We (Apart Research) ran a hackathon for AI testing research projects with 11 projects submitted by 34 participants between the 16th and 18th December. Here we share the winning projects. See them all here. In summary:
- Found that unsupervised latent knowledge representation is generalizable and takes the first steps towards a benchmark using the ETHICS ambiguous / unambiguous examples with latent knowledge evaluation.
- Created a new way to use token loss trajectories as a marker for targeting our interpretability methods towards a focus area.
- Investigated three potential inverse scaling phenomena: Counting letters, chaining premises and solving equations. Found incidental inverse scaling on one of them and U-shaped scaling on another.
- Implemented Trojans into Transformer models and used a gradient arithmetic technique to combine multiple Trojan triggers into one Transformer model.
- (honorable mention) Invented a way to test how quickly models become misaligned by negative example fine-tuning.

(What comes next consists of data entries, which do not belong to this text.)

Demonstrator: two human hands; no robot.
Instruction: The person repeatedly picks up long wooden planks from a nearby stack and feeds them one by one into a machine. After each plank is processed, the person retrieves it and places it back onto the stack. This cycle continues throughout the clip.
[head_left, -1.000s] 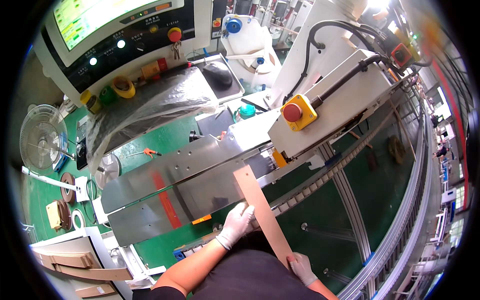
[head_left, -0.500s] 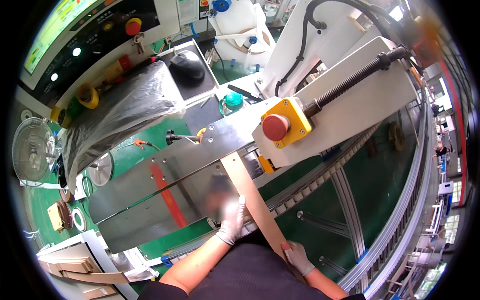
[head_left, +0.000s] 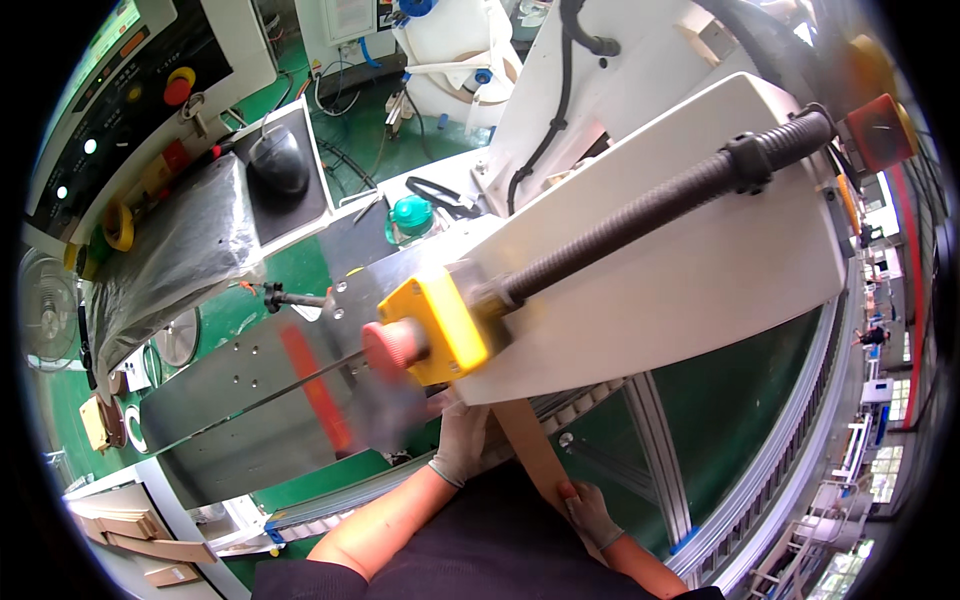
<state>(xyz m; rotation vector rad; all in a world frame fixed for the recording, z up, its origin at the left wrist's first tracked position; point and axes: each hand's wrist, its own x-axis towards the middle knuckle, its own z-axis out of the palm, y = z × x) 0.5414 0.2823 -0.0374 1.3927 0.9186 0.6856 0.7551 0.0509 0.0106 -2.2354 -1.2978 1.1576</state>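
A long, narrow tan strip slants across the lower middle of the view, in front of a person in a dark top. Its upper end disappears under a white machine arm that carries a yellow box with a red button. The gloved right hand grips the strip near its lower end, thumb on the upper face. The gloved left hand is just beside the strip's left edge, fingers partly hidden behind the arm and box; whether it holds anything cannot be told. A grey metal plate lies to the left. The strip looks thin, flat and light, probably stiff along its length yet able to bend, with smooth faces that might slip. Its long edges near either end seem the best hold.
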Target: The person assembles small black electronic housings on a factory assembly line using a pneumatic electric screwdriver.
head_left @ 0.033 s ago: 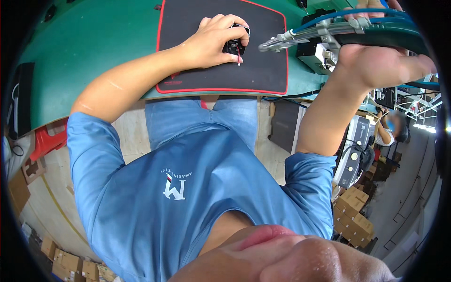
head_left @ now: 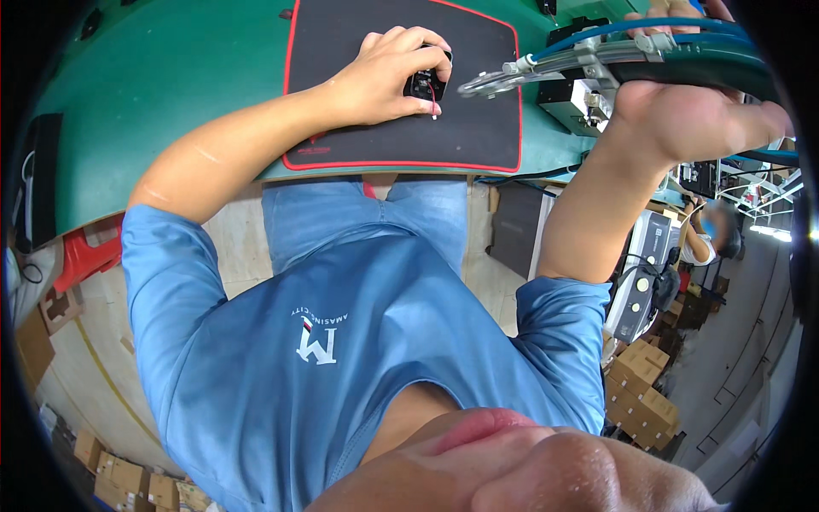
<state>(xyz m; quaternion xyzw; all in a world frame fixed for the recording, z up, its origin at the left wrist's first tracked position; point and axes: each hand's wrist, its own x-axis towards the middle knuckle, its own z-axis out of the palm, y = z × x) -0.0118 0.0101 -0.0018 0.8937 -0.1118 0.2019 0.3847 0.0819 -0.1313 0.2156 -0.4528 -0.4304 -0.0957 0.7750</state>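
Observation:
My left hand (head_left: 388,75) rests on a black mat (head_left: 375,147) with a red border, its fingers curled round a small black device (head_left: 424,84). A thin red wire with a white end hangs from that device, most of which my fingers hide. At the upper right my right hand (head_left: 682,119) is closed round a long dark hand tool (head_left: 704,68). Clear tubes form its nose, and blue hoses run along it. The nose points left and its tip stands just right of the device, apart from it.
The mat lies on a green table (head_left: 188,68). A black box-shaped machine (head_left: 563,107) stands under the tool. Part of another hand (head_left: 661,19) shows behind the tool; whose, I cannot tell. Right of me are a grey-white unit with knobs (head_left: 640,282), cartons (head_left: 640,367) and a distant person.
The tool's clear nose has shifted slightly left, closer to the black device. My left hand and the device have hardly moved.

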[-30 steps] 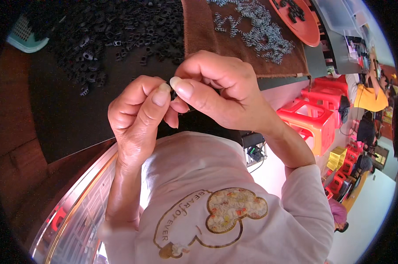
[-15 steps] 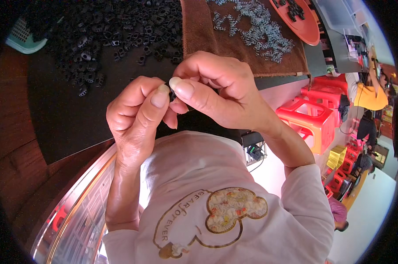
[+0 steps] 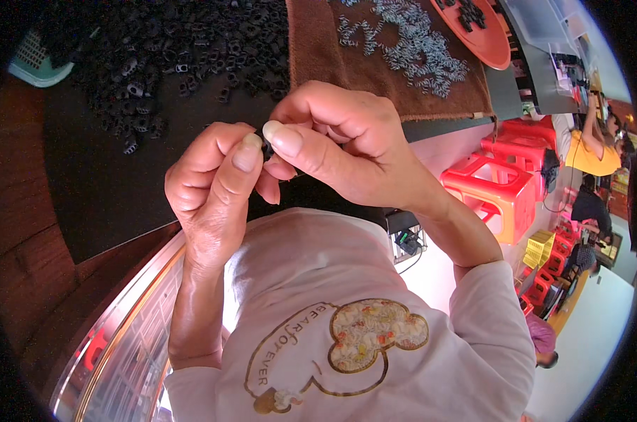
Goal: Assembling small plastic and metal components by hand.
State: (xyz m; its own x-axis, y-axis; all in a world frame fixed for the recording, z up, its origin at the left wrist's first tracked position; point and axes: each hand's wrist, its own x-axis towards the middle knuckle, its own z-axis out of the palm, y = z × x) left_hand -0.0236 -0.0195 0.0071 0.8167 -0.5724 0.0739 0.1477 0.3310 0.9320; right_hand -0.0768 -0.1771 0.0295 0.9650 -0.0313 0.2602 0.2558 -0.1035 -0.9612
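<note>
Thumb and bent forefinger of my left hand (image 3: 209,179) pinch a small black plastic piece (image 3: 266,150), mostly hidden by the fingertips. My right hand (image 3: 347,144) meets it from the other side, thumb and curled forefinger closed at the same piece. Whether a spring sits between the fingers cannot be seen. Beyond my hands, a large heap of small black plastic pieces (image 3: 192,49) covers the back left of the dark table (image 3: 100,204). Many small metal springs (image 3: 417,46) lie scattered on a brown cloth (image 3: 318,63) at the back right.
An orange-red dish (image 3: 498,49) with some black pieces stands at the far right. A pale green basket (image 3: 40,67) is at the far left. Red plastic stools (image 3: 498,193) and a yellow crate (image 3: 539,249) stand on the floor to the right. Several people are further off.
Both hands have shifted very slightly left together, still pinched around the small black piece. A little more of that dark piece shows between the thumbs.
</note>
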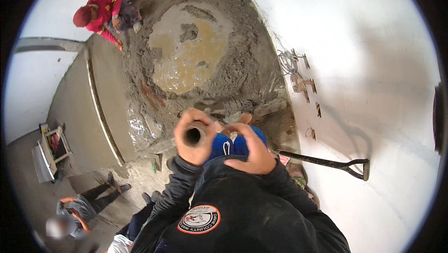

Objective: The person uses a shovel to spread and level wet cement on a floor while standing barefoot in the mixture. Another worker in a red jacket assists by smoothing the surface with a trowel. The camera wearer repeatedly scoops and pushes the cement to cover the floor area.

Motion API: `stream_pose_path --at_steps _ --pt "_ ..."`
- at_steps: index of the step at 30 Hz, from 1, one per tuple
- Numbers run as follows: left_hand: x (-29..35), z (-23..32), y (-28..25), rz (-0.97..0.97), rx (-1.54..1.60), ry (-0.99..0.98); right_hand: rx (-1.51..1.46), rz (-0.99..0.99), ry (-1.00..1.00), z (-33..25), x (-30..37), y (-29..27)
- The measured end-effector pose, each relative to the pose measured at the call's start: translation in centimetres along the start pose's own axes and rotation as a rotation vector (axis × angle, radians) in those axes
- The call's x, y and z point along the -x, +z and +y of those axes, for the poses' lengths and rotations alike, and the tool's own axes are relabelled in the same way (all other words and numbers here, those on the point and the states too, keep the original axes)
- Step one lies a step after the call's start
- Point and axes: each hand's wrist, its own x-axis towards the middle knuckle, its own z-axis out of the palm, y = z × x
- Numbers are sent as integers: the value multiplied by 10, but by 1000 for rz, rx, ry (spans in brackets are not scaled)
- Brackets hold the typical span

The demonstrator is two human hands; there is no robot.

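Note:
My left hand is wrapped round the upper end of a hollow round pipe. Its open mouth points up at me, and the rest of the pipe is hidden below my hand. To the right, my right hand hangs in front of my waist, fingers stretched and thumb apart, with nothing seen in it. Beyond both hands lies a ring of wet grey mortar, with a pool of muddy water in its middle.
A shovel with a black D-shaped handle stands by the right wall. Wires stick out of that wall. A long straightedge lies on smoothed mortar at left. One person in red crouches far left; another sits near left.

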Motion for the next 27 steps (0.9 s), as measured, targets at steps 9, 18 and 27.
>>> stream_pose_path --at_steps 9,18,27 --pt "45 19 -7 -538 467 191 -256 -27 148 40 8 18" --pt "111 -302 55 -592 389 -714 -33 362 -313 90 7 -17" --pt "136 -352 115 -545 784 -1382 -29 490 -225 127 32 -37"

Thank you to Zaki, Fazl, Rauno, Charbel, Nguyen, more jam site organizers, and the participants for making it all possible.
Discovering Latent Knowledge in Language Models Without Supervision - extensions and testing
By Agatha Duzan, Matthieu David, Jonathan Claybrough
Abstract: Based on the paper "Discovering Latent Knowledge in Language Models without Supervision" this project discusses how well the proposed method applies to the concept of ambiguity.
To do that, we tested the Contrast Consistent Search method on a dataset which contained both clear cut (0-1) and ambiguous (0,5) examples: We chose the ETHICS-commonsense dataset.
The global conclusion is that the CCS approach seems to generalize well in ambiguous situations, and could potentially be used to determine a model’s latent knowledge about other concepts.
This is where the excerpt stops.